Jeśli podczas barwienia neutralnym lipidem potrzebna jest wizualizacja kropelek cieczy, przemyj dwukrotnie 1x PBS, przy czym każde pranie trwa pięć minut. Dodaj neutralny barwnik lipidowy rozcieńczony w PBS i inkubuj w temperaturze pokojowej przez 30 minut. Aby rozpocząć obrazowanie, użyj kleszczyków, aby położyć tkankę płasko na szklanym szkiełku nakrywkowym o wymiarach 24 na 60 milimetrów.
Jeśli pożądane jest barwienie jąder za pomocą DAPI, dodaj jedną lub dwie krople podłoża montażowego zawierającego DAPI, aby całkowicie zanurzyć tkankę i zapobiec jej wyschnięciu. Następnie umieść szkiełko w systemie odwróconego konfokalnego mikroskopu laserowego. Aby uzyskać obrazy barwionej tkanki w całości w wielu płaszczyznach ogniskowych, wykonaj stosy Z o głębokości od 100 do 150 mikrometrów z krokiem o wielkości od czterech do sześciu mikrometrów przy żądanym powiększeniu.
W tym badaniu stosuje się barwienie całościowe w celu zachowania architektury tkanki tłuszczowej. W przeciwieństwie do metod, które obejmują wiele etapów przetwarzania i sekcji, które mogą prowadzić do zniekształcenia morfologii tkanki tłuszczowej, metoda barwienia całego mocowania może zachować morfologię adipocytów, zapewniając dokładność podczas interpretacji wyników. Nadmierna fiksacja tkanki tłuszczowej prowadzi do fluorescencji indukowanej utrwalaczem, na co może wskazywać nakładanie się identycznych obszarów, takich jak widoczne tutaj sygnały hydroksylazy tyrozynowej i PECAM-1.
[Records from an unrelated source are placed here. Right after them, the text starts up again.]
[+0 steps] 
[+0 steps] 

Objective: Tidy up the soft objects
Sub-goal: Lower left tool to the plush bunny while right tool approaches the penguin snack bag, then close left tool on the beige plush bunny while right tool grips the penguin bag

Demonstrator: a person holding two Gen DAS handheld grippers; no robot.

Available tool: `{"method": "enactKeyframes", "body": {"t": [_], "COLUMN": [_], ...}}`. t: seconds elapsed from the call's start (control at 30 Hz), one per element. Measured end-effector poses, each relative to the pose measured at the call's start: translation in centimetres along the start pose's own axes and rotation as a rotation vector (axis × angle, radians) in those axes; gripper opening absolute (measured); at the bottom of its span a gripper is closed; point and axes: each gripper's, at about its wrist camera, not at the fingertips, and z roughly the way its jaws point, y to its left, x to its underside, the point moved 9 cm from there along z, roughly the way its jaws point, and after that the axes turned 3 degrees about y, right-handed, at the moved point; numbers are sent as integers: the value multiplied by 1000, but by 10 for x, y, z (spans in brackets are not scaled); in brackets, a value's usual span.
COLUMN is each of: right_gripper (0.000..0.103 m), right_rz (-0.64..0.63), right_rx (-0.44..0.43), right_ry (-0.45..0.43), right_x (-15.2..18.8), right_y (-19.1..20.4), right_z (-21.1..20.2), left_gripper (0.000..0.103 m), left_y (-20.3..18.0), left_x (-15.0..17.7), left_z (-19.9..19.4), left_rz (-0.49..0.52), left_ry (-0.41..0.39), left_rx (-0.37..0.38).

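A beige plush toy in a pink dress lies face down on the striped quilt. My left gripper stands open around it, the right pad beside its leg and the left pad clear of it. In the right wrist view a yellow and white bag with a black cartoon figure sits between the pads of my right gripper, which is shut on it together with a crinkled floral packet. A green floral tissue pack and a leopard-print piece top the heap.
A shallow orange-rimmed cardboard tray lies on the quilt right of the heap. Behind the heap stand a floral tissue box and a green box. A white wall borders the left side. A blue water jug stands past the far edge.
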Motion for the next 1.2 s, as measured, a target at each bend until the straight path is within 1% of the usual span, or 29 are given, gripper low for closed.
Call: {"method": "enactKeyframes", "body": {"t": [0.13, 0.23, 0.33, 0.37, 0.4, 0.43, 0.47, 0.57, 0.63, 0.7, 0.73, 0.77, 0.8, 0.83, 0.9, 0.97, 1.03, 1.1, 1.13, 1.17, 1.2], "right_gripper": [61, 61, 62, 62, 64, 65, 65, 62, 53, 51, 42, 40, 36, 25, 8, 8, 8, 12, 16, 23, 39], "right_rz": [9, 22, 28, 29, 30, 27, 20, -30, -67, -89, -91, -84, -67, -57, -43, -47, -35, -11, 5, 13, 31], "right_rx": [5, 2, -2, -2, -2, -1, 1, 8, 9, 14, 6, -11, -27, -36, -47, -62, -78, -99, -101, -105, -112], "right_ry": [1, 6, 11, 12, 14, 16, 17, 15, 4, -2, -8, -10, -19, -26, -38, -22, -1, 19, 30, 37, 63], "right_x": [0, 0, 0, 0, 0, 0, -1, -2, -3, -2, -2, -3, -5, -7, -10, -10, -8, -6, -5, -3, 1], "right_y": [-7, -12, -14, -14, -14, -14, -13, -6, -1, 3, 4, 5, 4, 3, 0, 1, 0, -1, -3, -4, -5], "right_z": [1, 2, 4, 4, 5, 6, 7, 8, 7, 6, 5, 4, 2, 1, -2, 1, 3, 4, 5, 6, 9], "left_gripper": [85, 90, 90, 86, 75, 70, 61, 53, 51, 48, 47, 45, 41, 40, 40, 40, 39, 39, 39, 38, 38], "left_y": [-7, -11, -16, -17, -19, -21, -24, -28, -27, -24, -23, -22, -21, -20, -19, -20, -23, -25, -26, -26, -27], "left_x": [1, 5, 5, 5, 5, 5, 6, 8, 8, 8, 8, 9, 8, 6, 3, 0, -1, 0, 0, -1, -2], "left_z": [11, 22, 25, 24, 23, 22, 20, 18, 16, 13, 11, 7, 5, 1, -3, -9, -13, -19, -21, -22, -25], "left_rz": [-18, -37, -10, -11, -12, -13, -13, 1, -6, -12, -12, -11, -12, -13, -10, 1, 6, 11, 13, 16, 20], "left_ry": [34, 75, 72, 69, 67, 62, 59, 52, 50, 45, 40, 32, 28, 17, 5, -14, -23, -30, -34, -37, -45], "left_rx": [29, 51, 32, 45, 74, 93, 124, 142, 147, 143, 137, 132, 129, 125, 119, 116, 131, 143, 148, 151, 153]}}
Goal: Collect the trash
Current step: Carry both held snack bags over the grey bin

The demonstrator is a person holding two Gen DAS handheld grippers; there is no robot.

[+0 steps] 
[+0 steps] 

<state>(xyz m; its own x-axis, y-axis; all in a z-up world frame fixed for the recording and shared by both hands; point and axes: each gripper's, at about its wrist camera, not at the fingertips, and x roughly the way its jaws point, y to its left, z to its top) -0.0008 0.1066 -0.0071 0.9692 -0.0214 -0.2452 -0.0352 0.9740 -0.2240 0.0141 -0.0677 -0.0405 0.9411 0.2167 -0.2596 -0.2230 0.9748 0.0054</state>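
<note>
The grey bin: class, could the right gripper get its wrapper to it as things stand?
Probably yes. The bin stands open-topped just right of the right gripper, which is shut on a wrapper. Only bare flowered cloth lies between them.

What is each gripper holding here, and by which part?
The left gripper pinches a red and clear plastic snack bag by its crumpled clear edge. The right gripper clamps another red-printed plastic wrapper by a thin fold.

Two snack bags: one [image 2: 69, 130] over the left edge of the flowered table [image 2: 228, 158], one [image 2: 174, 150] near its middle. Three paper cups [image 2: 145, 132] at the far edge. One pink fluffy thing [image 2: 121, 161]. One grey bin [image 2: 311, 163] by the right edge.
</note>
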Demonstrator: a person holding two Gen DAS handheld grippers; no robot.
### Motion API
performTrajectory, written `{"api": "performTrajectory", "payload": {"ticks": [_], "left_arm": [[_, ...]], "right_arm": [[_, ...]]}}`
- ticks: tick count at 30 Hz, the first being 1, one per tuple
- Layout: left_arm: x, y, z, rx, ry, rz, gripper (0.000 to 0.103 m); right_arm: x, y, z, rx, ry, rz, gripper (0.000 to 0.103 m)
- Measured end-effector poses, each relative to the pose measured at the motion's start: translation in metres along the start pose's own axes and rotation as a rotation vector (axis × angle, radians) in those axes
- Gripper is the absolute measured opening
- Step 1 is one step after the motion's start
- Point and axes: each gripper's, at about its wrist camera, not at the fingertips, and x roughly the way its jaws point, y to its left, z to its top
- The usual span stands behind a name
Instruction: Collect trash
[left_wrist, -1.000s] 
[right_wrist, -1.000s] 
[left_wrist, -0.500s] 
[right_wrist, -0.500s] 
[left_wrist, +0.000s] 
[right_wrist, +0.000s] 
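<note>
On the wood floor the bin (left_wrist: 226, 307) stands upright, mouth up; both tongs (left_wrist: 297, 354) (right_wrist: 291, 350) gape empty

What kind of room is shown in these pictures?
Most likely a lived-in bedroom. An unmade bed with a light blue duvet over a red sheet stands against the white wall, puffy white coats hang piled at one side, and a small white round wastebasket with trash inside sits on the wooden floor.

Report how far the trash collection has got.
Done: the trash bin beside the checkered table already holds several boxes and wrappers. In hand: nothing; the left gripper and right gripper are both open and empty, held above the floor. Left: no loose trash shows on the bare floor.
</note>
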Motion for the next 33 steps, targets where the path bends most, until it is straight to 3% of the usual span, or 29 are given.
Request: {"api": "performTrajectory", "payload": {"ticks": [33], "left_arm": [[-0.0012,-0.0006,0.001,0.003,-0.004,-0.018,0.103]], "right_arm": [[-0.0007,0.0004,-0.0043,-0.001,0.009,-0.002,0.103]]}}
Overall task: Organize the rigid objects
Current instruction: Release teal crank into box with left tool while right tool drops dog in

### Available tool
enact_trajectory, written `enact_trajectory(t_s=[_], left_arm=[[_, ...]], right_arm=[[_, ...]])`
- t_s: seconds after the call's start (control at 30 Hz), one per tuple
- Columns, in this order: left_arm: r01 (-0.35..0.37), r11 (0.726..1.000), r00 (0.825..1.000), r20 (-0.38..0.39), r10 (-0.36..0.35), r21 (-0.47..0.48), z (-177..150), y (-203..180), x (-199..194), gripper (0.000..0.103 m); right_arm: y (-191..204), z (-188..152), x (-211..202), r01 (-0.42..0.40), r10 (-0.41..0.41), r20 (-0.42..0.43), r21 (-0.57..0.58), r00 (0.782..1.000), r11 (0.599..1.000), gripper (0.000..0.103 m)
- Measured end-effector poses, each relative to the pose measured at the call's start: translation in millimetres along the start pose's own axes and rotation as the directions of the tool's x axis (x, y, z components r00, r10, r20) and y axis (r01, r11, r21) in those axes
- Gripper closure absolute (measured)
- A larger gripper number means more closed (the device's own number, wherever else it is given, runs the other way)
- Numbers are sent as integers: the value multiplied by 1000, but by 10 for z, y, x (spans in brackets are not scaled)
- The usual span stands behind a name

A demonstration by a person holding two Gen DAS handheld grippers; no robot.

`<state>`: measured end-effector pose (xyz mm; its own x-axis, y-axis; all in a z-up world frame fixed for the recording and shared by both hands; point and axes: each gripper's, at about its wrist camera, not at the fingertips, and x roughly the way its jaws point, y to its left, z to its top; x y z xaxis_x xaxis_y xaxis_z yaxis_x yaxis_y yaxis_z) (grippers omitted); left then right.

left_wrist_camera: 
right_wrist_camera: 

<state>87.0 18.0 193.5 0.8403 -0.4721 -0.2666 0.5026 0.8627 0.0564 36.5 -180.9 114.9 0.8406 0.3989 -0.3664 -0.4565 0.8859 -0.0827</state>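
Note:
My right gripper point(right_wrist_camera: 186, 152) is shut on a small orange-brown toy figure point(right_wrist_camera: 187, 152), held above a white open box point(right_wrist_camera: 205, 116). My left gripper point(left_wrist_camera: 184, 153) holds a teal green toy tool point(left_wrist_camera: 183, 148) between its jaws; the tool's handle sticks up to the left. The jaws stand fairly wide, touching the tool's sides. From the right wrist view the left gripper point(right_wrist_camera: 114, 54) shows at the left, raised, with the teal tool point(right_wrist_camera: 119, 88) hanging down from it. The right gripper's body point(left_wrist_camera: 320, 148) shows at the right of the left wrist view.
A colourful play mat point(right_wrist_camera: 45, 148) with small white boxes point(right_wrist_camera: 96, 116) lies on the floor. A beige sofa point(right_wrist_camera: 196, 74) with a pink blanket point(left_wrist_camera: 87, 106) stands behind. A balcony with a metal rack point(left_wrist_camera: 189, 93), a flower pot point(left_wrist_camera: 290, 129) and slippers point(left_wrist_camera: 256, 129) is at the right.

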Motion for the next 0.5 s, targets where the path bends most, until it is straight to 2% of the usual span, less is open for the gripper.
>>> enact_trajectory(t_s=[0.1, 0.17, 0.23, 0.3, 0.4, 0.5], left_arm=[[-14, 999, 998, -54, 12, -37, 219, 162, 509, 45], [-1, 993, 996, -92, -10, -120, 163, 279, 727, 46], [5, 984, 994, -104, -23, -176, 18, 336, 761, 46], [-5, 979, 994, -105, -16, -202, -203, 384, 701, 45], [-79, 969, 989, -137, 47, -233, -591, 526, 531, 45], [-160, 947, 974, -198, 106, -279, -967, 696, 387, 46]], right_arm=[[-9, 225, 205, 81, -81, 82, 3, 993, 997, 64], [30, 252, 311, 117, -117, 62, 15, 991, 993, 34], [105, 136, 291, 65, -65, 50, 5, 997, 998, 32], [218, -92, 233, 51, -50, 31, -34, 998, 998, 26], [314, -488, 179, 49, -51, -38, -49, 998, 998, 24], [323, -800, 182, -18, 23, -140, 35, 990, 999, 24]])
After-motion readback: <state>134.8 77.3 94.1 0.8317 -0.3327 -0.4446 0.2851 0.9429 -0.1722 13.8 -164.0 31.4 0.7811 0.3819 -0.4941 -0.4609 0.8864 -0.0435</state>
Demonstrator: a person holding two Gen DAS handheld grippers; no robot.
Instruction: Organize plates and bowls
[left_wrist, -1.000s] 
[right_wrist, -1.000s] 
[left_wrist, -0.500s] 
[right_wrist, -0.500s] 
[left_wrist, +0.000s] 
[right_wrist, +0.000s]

Prawidłowo utrwalone, całościowe próbki plam wykazują jednak oddzielne i wyraźne sygnały, co wskazuje, że sygnały te nie są autofluorescencyjne. Obrazowanie całej zabarwionej tkanki tłuszczowej pozwala na ilościowe określenie zmian morfologicznych w różnych warunkach eksperymentalnych. W szczególności tkanka tłuszczowa jest silnie unaczyniona, co jest ważne w pośredniczeniu w homeostazie metabolicznej przy gwałtownych zmianach poziomu energii.
Na przykład czarne myszy C57 6J, które przechodzą 24-godzinny post, wykazują znacznie mniejszy rozmiar adipocytów, co wskazuje na lipolizę i tendencję do podwyższonej gęstości naczyń krwionośnych w porównaniu z myszami karmionymi w sposób ciągły. Oczyszczanie tkanki tłuszczowej za pomocą iDISCO+ sprawia, że tkanka tłuszczowa staje się optycznie przezroczysta. Znakowanie immunologiczne tkanki tłuszczowej, która przeszła oczyszczanie tkanki, wykazuje znacznie gęstszą arboryzację neuronalną w porównaniu do obserwowanej w barwieniu całej góry bez oczyszczania tkanki w tym samym powiększeniu.
Podczas próby wykonania tej procedury należy pamiętać, aby nie przesadzać z próbkami przez ponad godzinę w temperaturze pokojowej w PFA, w przeciwnym razie zwiększy to autofluorescencję tła. Okres utrwalenia może jednak zostać przedłużony, jeśli próbki zostaną utrwalone w temperaturze czterech stopni Celsjusza. Po tej procedurze można przeprowadzić inne metody, takie jak kwantyfikacja za pomocą ImageJ, aby odpowiedzieć na dodatkowe pytania, takie jak to, jak zmienia się architektura komórkowa, taka jak miejsca adipocytów i gęstość naczyń krwionośnych, w odpowiedzi na różne warunki fizjologiczne.
View the full transcript and gain access to thousands of scientific videos
To badanie demonstruje technikę immunobarwienia całego narządu, idealną do 3D obrazowania architektury tkanki tłuszczowej i składników komórkowych. Ta metoda pomaga odpowiedzieć na kluczowe pytania w biologii tkanki tłuszczowej, szczególnie jak interakcje międzykomórkowe i fizjologia tkanki zmieniają się w warunkach metabolicznych takich jak post i otyłość.